Luke Taylor is fulfilling his dream of being an inventor, and he's inventing devices that help other people.
As a child, whenever someone asked Luke Taylor what he wanted to be when he grew up, he, like many kids, said “inventor.” Now whenever his mom tells this story, she starts tearing up because her son has grown up to be just that.
During his master’s research in Mechanical Engineering, Luke worked with Dr. Ben Terry on medical devices for the gastrointestinal tract. They noticed a problem: physicians used advanced devices called medical capsule robots that went through the digestive tract and could do things like take pictures or place sensors. But the doctors couldn’t tell where the capsule was in the patient’s system. If a swallowed camera took a picture of a bleeding lesion, the doctors needed to know exactly where it was so they could treat it effectively.
The research team began working on a pill that could track how far it had gone in the body by tracking how many revolutions it had made, just like an odometer in a car. Within the capsule, a spool was tightly wound with dissolvable suture thread. The end of the thread stayed behind, anchored to a stable point (In the body, the stable anchor would be in the stomach.) By counting the number of the spool’s revolutions, they could track how far that capsule had traveled. Initially, the team rolled the device across a table and checked how well it tracked that distance. Next, they sent it through a simulated intestinal environment made of plastic tubing and then through the intestines of cadaver pigs.
The next steps are to send the capsules through living pigs, then into humans for clinical trials. This will take years, and with Luke having graduated April of 2024, Dr. Terry will continue the research with other students. But during the last semester of his master’s program, Luke heard of a contest for presenting research called the “Three Minute Thesis Competition,” aka 3MT. He decided to give it a shot, practicing his presentation in front of fellow students and refining his delivery. The challenge was to communicate information in a way that both experts and laymen could understand. He first won the 3MT competition for the mechanical engineering department, then for the college of engineering. Finally, he presented “Improving Medical Capsule Localization” in the Varsity Theater in front of the entire university and placed second at the BYU campus-wide 3MT competition.
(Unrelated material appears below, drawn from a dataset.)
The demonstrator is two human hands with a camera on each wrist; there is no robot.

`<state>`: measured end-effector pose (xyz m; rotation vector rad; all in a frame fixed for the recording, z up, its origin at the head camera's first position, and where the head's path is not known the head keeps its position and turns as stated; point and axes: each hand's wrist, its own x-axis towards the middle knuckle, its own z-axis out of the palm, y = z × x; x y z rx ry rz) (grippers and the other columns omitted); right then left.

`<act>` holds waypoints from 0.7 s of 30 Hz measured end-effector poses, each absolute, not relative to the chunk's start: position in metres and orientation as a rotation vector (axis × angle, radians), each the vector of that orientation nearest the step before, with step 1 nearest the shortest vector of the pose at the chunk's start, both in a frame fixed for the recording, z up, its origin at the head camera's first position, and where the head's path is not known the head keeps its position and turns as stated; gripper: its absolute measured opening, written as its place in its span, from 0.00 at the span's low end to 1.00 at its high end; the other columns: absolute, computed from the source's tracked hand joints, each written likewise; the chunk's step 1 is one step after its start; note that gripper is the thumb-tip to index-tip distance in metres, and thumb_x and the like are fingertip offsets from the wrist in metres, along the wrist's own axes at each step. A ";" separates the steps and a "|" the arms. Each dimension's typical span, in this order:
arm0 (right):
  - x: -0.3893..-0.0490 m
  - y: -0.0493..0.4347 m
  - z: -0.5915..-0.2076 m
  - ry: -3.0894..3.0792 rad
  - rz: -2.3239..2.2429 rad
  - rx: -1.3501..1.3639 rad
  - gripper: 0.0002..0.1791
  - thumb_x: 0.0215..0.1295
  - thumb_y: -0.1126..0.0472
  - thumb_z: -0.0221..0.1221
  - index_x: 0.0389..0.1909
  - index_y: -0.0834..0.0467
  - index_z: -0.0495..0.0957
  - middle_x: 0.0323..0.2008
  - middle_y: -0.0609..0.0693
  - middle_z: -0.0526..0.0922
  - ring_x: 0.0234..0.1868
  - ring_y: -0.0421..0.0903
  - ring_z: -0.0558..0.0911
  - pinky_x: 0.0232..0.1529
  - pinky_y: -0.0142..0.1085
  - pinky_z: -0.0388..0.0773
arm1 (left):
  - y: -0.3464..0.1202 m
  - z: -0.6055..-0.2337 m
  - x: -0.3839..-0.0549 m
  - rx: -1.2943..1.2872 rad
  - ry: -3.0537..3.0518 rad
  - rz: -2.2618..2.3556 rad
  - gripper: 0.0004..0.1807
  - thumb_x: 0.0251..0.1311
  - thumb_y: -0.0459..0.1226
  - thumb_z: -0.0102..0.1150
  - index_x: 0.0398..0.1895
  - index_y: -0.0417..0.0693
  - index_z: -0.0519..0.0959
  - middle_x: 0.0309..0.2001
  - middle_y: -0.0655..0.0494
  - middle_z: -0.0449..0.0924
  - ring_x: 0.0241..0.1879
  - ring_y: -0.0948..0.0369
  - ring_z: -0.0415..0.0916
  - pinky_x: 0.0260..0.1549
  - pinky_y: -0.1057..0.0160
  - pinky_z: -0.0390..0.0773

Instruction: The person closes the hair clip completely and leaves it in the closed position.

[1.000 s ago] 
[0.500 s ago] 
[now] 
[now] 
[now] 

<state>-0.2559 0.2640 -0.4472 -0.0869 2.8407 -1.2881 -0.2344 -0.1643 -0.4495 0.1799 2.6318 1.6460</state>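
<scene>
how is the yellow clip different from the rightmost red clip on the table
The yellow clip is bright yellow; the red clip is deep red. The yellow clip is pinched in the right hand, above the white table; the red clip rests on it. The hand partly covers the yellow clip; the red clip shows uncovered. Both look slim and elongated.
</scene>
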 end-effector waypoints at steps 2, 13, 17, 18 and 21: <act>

His presentation is on YouTube now for anyone to view–there’s a link below. He starts with an analogy, discusses the problem, and describes their device. All of this is done clearly and simply, and the audience can understand despite the complex nature of his work. More than just a good engineer, he’s able to explain his good engineering to others.
And that’s what he wants to accomplish as an inventor and engineer: helping others. He’s done it as a missionary in Japan, as a husband to his wife, and as a dad to his toddler son. Now he’s going on to help others in his career as a mechanical engineer. Definitely someone who makes their mom proud.